The moral of this is that you can differentiate a function, and switch to a completely different co-ordinate system, which does not preserve the metric, and get the "same" derivative.
This is not true for all notions of derivative. Try repeating the above trick with the derivative of a vector field, and you will not get the same derivative when you switch co-ordinate systems - you will get an additional term. To define the derivative of a vector field in a co-ordinate independent way, you need to take into account the metric. Different metric's will give you different derivatives.

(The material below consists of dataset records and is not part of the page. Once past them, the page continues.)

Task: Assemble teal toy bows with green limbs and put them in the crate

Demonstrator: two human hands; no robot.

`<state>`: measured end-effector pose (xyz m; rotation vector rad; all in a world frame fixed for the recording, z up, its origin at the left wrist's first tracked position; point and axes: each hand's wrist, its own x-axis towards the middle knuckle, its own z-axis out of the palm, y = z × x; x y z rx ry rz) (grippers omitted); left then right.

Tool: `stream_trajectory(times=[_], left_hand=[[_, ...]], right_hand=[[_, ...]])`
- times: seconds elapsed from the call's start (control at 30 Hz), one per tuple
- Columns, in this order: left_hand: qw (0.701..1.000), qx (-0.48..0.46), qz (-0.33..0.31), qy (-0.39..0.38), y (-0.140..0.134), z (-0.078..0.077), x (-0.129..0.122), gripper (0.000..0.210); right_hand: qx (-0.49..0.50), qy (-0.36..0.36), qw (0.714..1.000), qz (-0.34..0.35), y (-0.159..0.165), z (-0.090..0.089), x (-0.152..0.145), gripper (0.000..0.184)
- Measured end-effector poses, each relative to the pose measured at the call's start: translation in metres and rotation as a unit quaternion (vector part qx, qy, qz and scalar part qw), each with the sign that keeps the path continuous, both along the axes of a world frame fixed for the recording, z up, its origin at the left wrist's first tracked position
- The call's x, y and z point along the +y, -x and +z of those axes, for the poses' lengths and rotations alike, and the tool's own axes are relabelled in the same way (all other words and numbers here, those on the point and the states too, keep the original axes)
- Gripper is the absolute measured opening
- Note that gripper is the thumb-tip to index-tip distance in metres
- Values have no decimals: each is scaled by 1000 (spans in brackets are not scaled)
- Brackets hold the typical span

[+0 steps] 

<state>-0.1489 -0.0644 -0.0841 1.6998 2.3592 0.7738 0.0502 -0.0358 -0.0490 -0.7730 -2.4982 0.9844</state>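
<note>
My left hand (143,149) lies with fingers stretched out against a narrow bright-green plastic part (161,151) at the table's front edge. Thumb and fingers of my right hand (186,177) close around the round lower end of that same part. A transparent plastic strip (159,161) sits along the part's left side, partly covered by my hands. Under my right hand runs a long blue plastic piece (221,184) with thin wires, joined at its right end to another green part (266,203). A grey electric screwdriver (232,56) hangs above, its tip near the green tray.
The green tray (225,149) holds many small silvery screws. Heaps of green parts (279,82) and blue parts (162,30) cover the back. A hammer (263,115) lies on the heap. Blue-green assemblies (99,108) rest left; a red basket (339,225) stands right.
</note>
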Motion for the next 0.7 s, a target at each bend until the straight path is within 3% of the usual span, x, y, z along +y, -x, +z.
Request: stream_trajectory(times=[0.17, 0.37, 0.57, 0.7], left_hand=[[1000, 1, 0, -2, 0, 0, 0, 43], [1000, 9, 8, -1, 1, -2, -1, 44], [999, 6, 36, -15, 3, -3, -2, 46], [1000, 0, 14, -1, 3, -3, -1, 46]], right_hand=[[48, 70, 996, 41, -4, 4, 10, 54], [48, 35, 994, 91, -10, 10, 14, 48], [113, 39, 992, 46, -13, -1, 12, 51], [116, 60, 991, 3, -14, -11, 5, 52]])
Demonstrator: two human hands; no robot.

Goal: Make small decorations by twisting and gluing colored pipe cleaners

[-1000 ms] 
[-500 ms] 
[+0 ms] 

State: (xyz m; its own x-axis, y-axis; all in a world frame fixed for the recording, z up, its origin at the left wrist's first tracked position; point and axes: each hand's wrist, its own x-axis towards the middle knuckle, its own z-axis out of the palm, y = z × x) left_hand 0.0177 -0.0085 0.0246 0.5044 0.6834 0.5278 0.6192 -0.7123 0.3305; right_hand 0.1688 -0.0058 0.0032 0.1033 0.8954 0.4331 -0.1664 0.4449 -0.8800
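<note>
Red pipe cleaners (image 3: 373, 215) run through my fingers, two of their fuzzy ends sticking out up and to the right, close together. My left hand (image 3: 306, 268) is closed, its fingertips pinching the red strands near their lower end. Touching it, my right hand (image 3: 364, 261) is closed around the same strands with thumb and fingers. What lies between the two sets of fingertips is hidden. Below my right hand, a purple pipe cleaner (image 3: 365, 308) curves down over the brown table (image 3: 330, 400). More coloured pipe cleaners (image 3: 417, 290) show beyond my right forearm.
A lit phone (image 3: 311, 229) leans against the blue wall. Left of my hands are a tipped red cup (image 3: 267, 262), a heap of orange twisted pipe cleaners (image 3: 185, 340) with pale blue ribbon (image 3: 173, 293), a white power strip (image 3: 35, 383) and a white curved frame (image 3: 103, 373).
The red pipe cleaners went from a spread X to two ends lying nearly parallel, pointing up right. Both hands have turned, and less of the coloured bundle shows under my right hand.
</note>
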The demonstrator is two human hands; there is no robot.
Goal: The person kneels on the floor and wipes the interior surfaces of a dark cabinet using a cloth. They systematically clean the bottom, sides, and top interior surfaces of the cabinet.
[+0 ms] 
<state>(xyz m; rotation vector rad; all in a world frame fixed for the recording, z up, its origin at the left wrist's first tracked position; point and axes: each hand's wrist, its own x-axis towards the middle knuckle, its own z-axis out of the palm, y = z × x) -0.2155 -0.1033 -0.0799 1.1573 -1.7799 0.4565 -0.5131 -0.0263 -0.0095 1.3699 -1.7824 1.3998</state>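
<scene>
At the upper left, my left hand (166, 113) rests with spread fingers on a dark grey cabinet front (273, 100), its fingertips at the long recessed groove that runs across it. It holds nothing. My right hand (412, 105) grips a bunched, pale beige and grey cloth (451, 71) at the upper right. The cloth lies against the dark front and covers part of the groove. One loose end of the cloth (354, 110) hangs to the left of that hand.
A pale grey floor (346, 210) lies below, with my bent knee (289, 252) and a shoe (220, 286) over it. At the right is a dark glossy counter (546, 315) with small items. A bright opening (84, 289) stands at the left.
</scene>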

In general, the exterior derivative (which generalises the notions of Div, Grad and Curl: $\nabla, \nabla\cdot,\nabla\wedge$) is well defined under change of co-ordinate, regardless of whether the metric is preserved. Therefore these derivatives are well defined without a metric. We then have Stoke's theorem: $$\int_X dw=\int_{\partial X} w$$
Warning When regarded as an exterior derivative, $\nabla$ takes functions to $1$-forms (not vector fields), $\nabla\cdot$ takes $(n-1)$-forms to $n$-forms (not vector fields to scalar fields), and $\nabla\wedge$ takes $(n-2)$-forms to $(n-1)$-forms (not vector fields to vector fields).

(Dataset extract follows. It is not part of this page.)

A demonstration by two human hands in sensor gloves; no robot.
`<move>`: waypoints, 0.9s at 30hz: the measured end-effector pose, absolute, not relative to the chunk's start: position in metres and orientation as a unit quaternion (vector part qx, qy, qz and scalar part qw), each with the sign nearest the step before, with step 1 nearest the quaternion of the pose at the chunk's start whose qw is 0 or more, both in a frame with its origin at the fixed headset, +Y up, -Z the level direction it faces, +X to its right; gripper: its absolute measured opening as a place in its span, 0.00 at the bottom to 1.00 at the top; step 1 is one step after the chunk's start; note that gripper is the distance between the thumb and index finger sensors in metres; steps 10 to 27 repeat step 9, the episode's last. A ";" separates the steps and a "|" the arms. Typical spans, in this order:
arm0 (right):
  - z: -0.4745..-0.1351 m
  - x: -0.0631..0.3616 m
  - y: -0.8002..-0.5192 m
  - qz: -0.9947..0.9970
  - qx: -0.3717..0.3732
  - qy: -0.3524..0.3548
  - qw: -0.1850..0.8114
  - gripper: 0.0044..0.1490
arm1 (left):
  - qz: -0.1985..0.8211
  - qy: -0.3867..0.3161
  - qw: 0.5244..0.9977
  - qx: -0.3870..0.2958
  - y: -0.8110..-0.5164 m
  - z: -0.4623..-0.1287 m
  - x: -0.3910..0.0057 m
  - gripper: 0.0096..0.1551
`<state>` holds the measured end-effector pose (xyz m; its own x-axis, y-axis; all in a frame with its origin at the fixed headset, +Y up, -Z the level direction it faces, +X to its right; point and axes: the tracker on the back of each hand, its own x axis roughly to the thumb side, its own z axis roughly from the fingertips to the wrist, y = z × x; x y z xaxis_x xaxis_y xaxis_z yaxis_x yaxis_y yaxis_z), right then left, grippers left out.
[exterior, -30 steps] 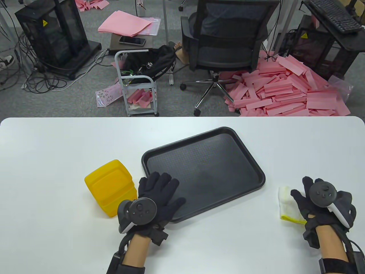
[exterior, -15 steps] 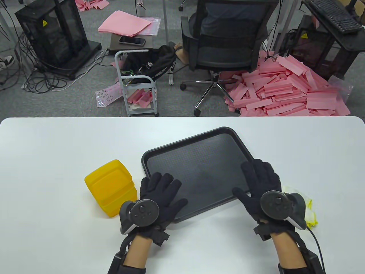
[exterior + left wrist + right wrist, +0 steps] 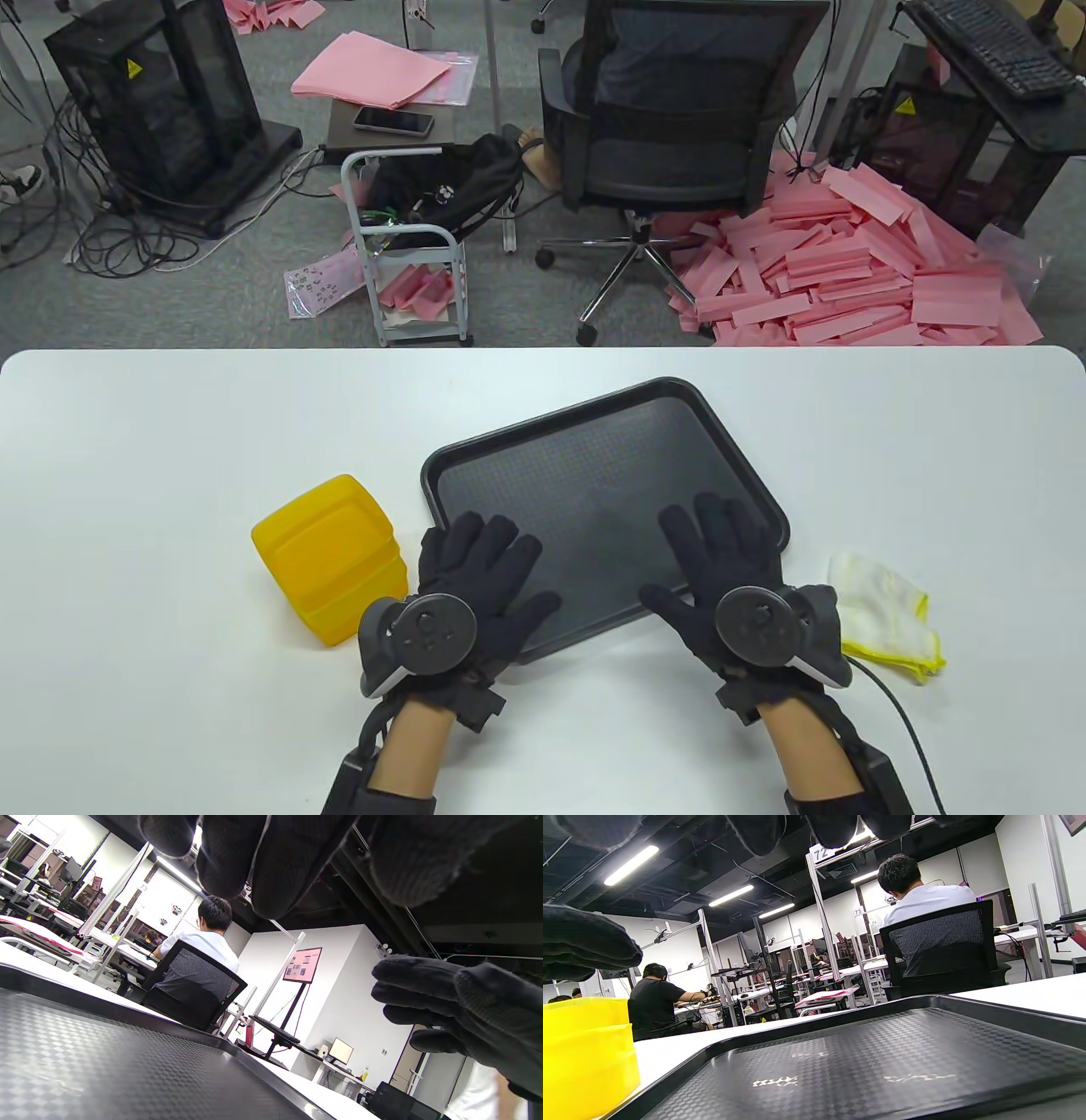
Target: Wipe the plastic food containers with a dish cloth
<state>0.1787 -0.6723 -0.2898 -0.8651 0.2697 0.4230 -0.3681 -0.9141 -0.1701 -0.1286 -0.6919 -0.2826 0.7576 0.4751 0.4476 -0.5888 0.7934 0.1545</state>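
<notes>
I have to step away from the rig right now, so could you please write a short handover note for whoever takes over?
Left hand: open, fingers spread over the near left corner of the black tray.
Right hand: open, fingers spread over the tray's near right edge, holding nothing.
Yellow containers: stacked on the table left of the tray, untouched by either hand.
Dish cloth: crumpled on the table right of the tray, beside the right hand.
Done: no sign of wiping.
Left: pick up the cloth, wipe each container.
</notes>
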 end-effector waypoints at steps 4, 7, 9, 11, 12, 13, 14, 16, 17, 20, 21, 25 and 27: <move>-0.289 0.180 -0.673 0.958 0.198 -0.124 0.167 0.54 | 0.282 -0.198 0.928 0.144 -0.692 -0.282 -0.127 0.44; -0.288 0.180 -0.672 0.958 0.196 -0.124 0.169 0.54 | 0.280 -0.200 0.928 0.145 -0.691 -0.281 -0.125 0.43; -0.287 0.180 -0.672 0.958 0.196 -0.125 0.166 0.54 | 0.278 -0.202 0.928 0.145 -0.691 -0.281 -0.124 0.43; -0.287 0.180 -0.672 0.958 0.196 -0.125 0.166 0.54 | 0.278 -0.202 0.928 0.145 -0.691 -0.281 -0.124 0.43; -0.287 0.180 -0.672 0.958 0.196 -0.125 0.166 0.54 | 0.278 -0.202 0.928 0.145 -0.691 -0.281 -0.124 0.43; -0.287 0.180 -0.672 0.958 0.196 -0.125 0.166 0.54 | 0.278 -0.202 0.928 0.145 -0.691 -0.281 -0.124 0.43; -0.287 0.180 -0.672 0.958 0.196 -0.125 0.166 0.54 | 0.278 -0.202 0.928 0.145 -0.691 -0.281 -0.124 0.43; -0.287 0.180 -0.672 0.958 0.196 -0.125 0.166 0.54 | 0.278 -0.202 0.928 0.145 -0.691 -0.281 -0.124 0.43; -0.287 0.180 -0.672 0.958 0.196 -0.125 0.166 0.54 | 0.278 -0.202 0.928 0.145 -0.691 -0.281 -0.124 0.43; -0.287 0.180 -0.672 0.958 0.196 -0.125 0.166 0.54 | 0.278 -0.202 0.928 0.145 -0.691 -0.281 -0.124 0.43; -0.287 0.180 -0.672 0.958 0.196 -0.125 0.166 0.54 | 0.278 -0.202 0.928 0.145 -0.691 -0.281 -0.124 0.43; -0.287 0.180 -0.672 0.958 0.196 -0.125 0.166 0.54 | 0.278 -0.202 0.928 0.145 -0.691 -0.281 -0.124 0.43; -0.287 0.180 -0.672 0.958 0.196 -0.125 0.166 0.54 | 0.278 -0.202 0.928 0.145 -0.691 -0.281 -0.124 0.43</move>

However to define other derivatives, like the derivative of a vector field, one needs a metric (or at least a connection).

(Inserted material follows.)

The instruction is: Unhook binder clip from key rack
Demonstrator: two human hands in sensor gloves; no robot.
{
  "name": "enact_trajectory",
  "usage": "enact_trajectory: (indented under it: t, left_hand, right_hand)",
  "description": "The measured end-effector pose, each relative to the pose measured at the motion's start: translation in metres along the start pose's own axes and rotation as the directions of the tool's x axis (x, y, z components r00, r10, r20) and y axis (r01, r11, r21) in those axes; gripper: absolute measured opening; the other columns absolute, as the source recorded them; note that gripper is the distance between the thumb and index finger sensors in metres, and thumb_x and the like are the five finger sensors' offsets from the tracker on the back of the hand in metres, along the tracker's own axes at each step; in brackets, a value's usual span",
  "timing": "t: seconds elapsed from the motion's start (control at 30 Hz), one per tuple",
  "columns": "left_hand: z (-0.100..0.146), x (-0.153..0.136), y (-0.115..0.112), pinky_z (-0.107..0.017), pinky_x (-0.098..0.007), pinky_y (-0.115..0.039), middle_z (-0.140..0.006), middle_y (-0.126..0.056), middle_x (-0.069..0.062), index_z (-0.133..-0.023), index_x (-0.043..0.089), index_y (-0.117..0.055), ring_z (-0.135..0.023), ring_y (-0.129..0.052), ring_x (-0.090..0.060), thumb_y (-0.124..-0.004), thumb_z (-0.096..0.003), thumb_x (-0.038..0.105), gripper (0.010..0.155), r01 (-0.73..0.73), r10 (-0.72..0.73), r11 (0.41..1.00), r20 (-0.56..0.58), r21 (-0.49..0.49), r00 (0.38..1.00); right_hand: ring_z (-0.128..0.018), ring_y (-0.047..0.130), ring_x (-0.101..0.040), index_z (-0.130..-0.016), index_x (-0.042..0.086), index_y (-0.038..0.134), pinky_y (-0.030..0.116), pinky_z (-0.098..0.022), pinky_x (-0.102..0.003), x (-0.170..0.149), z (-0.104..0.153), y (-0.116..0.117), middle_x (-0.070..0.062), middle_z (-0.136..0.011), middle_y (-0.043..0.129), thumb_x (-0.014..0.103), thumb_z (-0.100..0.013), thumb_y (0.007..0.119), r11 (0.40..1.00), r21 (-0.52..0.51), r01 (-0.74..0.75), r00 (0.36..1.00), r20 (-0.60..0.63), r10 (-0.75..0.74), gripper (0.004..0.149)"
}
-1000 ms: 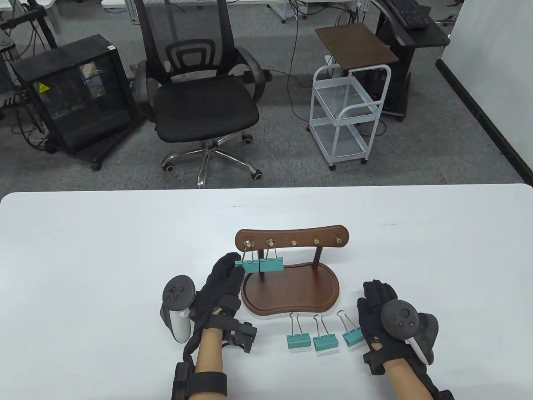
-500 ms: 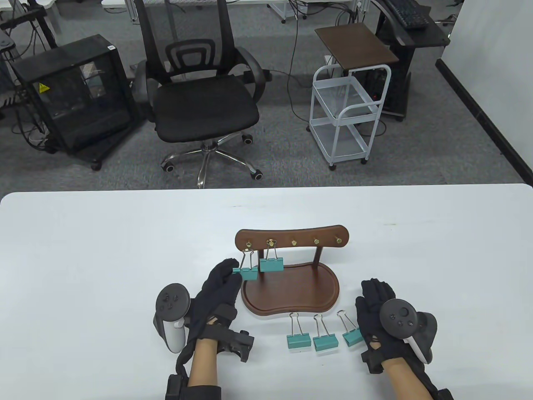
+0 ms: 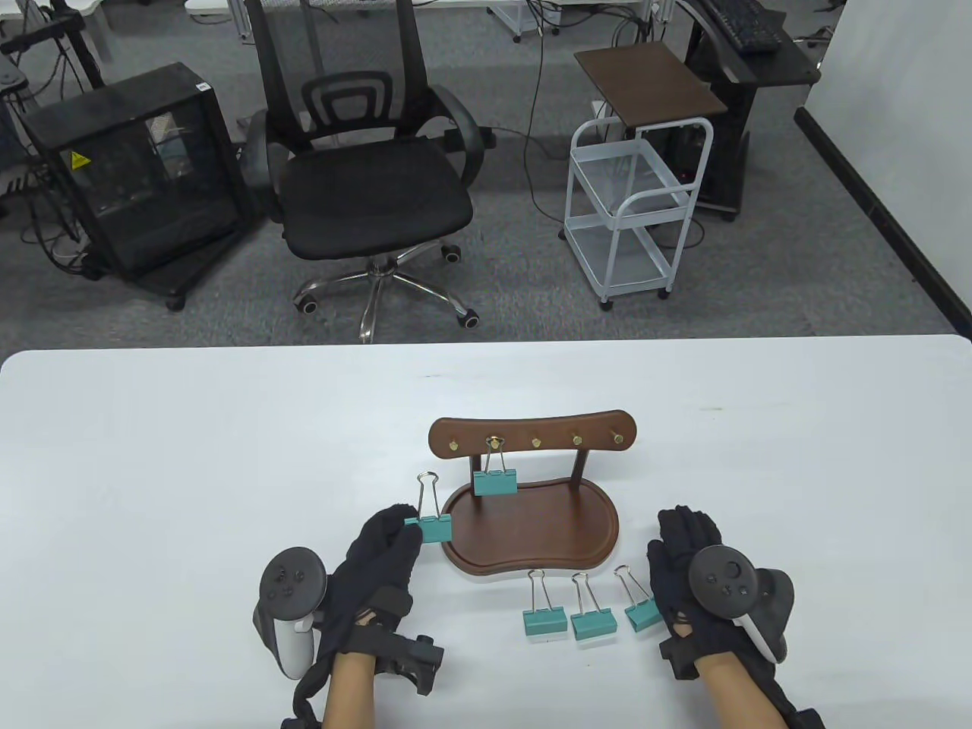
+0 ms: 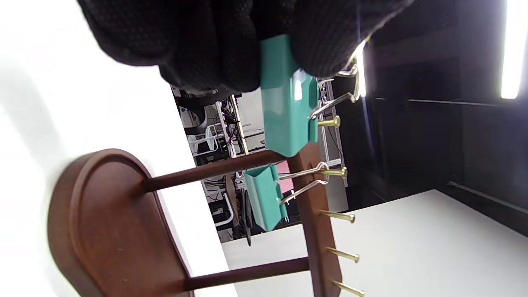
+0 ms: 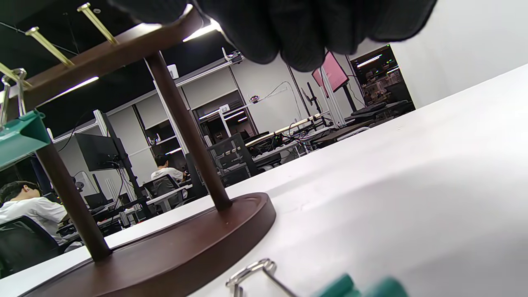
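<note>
Hands first: my left hand (image 3: 380, 550) pinches the teal body of a binder clip (image 3: 430, 521), wire loops pointing up, and holds it above the desk (image 3: 152, 471) just left of the key rack (image 3: 531, 486). My right hand (image 3: 687, 566) rests palm-down on the desk beside three loose clips (image 3: 581, 611) lined up in front of the rack's tray; whether its fingers curl or lie flat I cannot tell, but it holds nothing. I judge the unhooking itself done for this clip, with setting it down as the step in hand. Next I need to lower it to a bare patch of desk, probably near that row, and let go. Farther back, one clip (image 3: 495, 478) hangs from the second peg (image 3: 494, 441). Half a second ago the clip I hold was right under the first peg (image 3: 453, 445); that peg is now bare and the clip has come toward me and leftward.
</note>
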State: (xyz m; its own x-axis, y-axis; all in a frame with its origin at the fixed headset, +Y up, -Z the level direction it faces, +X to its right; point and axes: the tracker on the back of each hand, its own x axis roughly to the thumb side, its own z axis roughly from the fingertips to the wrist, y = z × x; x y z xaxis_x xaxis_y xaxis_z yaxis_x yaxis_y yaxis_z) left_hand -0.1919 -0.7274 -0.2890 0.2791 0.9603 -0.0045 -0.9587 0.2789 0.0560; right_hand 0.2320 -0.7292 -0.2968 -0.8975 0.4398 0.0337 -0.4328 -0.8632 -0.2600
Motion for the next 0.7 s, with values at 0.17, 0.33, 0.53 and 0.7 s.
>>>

Hopefully this conveys the idea of what is going on. Any text on differential geometry will elaborate the details.
EDIT: (What goes wrong trying to differentiate a vector field, without a metric.)
To appreciate how remarkable it is that the exterior derivative is well defined without a metric, it is worth trying to naively differentiate a vector field and see what goes wrong. The fact this does not happen with the exterior derivative is due to a lot of cancellation!
Let $v_j\frac{\partial}{\partial x_j}$ (summation convention throughout) be a vector field in one coordinate system, so it can be written as $v_j\frac{\partial y_k}{\partial x_j}\frac{\partial}{\partial y_k}$ in another coordinate system. If we differentiate this in the original co-ordinate system we get: $$ \frac{\partial v_j}{\partial x_i}\frac{\partial}{\partial x_j}dx_i$$ In the new coordinate system this translates to:\begin{eqnarray*}&\,\,& \frac{\partial v_j}{\partial x_i}\left(\frac{\partial y_k}{\partial x_j}\frac{\partial}{\partial y_k}\right)\left(\frac{\partial x_i}{\partial y_l}dy_l\right)\\&=&\frac{\partial v_j}{\partial y_l}\frac{\partial y_k}{\partial x_j}\frac{\partial }{\partial y_k}dy_l\end{eqnarray*}
If we differentiate in the new coordinate system we get: \begin{eqnarray*}&\,\,& \frac{\partial }{\partial y_l}\left(v_j\frac{\partial y_k}{\partial x_j}\right)\frac{\partial}{\partial y_k}dy_l\\&=& \frac{\partial v_j}{\partial y_l}\frac{\partial y_k}{\partial x_j}\frac{\partial }{\partial y_k}dy_l + v_j\frac{\partial }{\partial y_l}\left(\frac{\partial y_k}{\partial x_j}\right)\frac{\partial }{\partial y_k}dy_l\\&=& \frac{\partial v_j}{\partial y_l}\frac{\partial y_k}{\partial x_j}\frac{\partial }{\partial y_k}dy_l - \frac{\partial y_k}{\partial x_j}\frac{\partial^2 x_j}{\partial y_l \partial y_m}\frac{\partial }{\partial y_k}dy_l dy_m(v) \end{eqnarray*}
So the difference is a symmetric bilinear map on the tangent space: $$\frac{\partial y_k}{\partial x_j}\frac{\partial^2 x_j}{\partial y_l \partial y_m}\frac{\partial }{\partial y_k}dy_l dy_m$$ Notice this is linear in $v$ - that is it does not involve any derivatives of the $v_j$.
On the other hand, if we had a metric we could add another symmetric bilinear map on the tangent space, coming from the metric (called the Levi-Civita connection) to the naive derivative. Then when we change coordinate systems, the difference between the symmetric bilinear maps that we added in the two coordinate systems, exactly cancels the difference between the naive derivatives.